Тени и отзвуки времени - страница 35

стр.

Люди доброжелательные, маясь после творений Нгуена головной болью, деликатно предлагали автору прояснить и упростить кое-что, тогда, мол, и читателей у него станет «больше».

Один знаменитый писатель, — из тех, кто восседает среди литературной братии на почетной, отороченной алой лентой циновке, — меняя очки, долго вчитывался в книгу, принесенную Нгуеном, потом сказал:

— Произведения ваши и впрямь обогнали эпоху; боюсь, современникам не угнаться за вами. Впору, как говорится, приналечь на тормоза.

Поняв, что давний благожелатель щадит его авторское самолюбие, Нгуен решил держаться с ним откровенно, но почтительно:

— Ах, дорогой мэтр, я и сам понимаю, читатели у меня появятся только в будущем. Спасибо вам, спасибо за добрый совет.

Но следовать совету старика Нгуен и не собирался. Да и что останется от нашей индивидуальности, если мы не будем стоять на своем? Нгуен здесь, пожалуй, доходил до крайности, я бы даже сказал — до какой-то свирепости. А окружающих это, конечно, выводило из себя.

Впрочем, Нгуену их неудовольствие было глубоко безразлично. Истинный художник, считал он, должен прежде всего хранить верность самому себе и своим идеалам.

Нгуен дорожил своей книгой, как ясным бескомпромиссным самовыражением. Она стала символом его присутствия в этом мире — мире, который казался ему хитросплетением неутоленных страстей, несбывшихся надежд и горьких обид. От липкой, как грязь, суетности этого мира он и желал очиститься.

Приятели и знакомые с трудом выносили самого Нгуена. Ну а уж книгу его, где все они были выставлены на посмешище, люди простить ему не могли.
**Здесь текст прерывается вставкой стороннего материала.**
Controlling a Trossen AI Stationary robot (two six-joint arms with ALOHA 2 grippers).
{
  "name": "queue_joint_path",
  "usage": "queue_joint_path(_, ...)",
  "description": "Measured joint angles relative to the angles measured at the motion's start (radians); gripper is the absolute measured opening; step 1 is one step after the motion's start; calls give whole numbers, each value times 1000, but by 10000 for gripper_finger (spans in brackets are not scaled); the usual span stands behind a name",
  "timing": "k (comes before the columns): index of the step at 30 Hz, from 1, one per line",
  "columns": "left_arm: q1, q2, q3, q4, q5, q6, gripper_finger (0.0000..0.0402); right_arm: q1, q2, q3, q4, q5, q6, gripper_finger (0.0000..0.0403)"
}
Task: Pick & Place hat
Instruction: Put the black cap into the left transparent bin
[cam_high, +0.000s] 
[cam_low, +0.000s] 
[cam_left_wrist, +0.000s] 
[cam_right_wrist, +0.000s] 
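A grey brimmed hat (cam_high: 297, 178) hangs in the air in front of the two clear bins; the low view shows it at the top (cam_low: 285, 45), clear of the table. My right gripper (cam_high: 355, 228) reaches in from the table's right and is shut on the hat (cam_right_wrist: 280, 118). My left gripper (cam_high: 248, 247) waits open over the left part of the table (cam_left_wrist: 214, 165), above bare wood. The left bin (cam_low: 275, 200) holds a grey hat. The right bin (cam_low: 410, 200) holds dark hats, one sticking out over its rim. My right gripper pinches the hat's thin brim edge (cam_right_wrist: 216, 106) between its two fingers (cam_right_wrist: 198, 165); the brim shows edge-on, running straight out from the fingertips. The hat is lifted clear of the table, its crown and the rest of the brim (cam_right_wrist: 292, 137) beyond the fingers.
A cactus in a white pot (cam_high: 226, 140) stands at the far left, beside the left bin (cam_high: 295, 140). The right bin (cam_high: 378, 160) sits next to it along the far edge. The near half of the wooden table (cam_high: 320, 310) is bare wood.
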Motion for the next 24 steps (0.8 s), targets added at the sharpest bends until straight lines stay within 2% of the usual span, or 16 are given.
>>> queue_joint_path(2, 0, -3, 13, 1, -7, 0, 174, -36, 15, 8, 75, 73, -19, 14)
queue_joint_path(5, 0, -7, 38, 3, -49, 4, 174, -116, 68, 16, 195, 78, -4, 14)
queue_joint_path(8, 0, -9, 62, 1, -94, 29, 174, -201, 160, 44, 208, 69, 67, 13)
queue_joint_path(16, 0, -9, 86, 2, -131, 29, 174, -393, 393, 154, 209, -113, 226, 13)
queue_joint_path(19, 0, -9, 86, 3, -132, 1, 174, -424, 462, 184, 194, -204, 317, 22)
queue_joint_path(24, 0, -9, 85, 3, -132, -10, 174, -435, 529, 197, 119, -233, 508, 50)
Некоторые призывали даже к физической расправе с Нгуеном. Никогда еще он не чувствовал себя таким одиноким. Хотя, если быть до конца справедливым, один доброжелатель у него все-таки сохранился. Это был Мой.

Он не собирался льстить Нгуену или примазываться к его будущей славе. Просто он свято верил в талант Нгуена. Конечно, Нгуен никому б не позволил себя жалеть. Настоящий талант в самом себе черпает утешение и поддержку, а уж самоуверенность Нгуена давно стала притчею во языцех. Мой лишь старался всячески ограждать Нгуена от несправедливостей и обид. Он ждал, что Нгуен хоть когда-нибудь подойдет к нему и заговорит по-приятельски. Увы, эти надежды его оставались втуне.

Мой и сам не лишен был амбиции. Конечно, ему хотелось, чтобы собрат по перу и земляк выказал в его адрес хоть какие-то знаки внимания, признал бы, что и он не последняя пешка в подлунном мире. В душе-то Мой, впрочем, почитал себя вовсе не пешкою, а фигурой значительной и — будем уж до конца откровенны — светочем мысли. И именно в качестве светоча он жаждал признания со стороны Нгуена.

Каково же было ему услыхать от одного из их общих знакомых такие слова: «Мы тут с Нгуеном как-то говорили про вас, и он охотно признал, что вы — фигура и светоч. А потом добавил, мол, в лучах такого светоча только лягушек ловить по ночам…»[35]

Мой не знал, нарочно съязвил Нгуен на его счет, уверенный, что слова его бережно доставят по адресу, или просто острил в обычной своей манере. Но дело в конце концов было не в этом. И Мой воспылал справедливым гневом, он жаждал мести. «Значит, Нгуен презирает меня!» — твердил светоч мысли.

Мой, по натуре человек легкий и общительный, никогда не отказывался помочь ближнему. Он был незлопамятен, и обиду на весах его души почти всегда перевешивал добрый обед с вином. Во всем предпочитал он золотую середину. Даже своим мечтам о будущем, — а он понимал отлично, что это всего лишь мечты, — придавал он окраску умеренности и скромности. Человек, считал он, должен избегать безрассудных порывов и в основу своих поступков класть трезвый разум и расчет. Самому ему трудно было бы отказать в мудрости и расчетливости. Только уж он так рассчитал и расписал наперед всю свою жизнь, что вряд ли мог получить от нее хоть малейшее удовольствие.

С ним не случалось никаких неожиданностей. Да они, собственно, и не предвиделись. И в книгах его, в его романах тоже не было драматических коллизий. Все вытекало одно из другого; все шло гладко и очень разумно. И герои его творений — все, как один, — держались крайне осмотрительно и осторожно, не позволяли ни себе, ни другим никаких экстравагантных выходок и даже в мыслях своих были скромны и благопристойны. Верно сказано: «Стиль — это человек».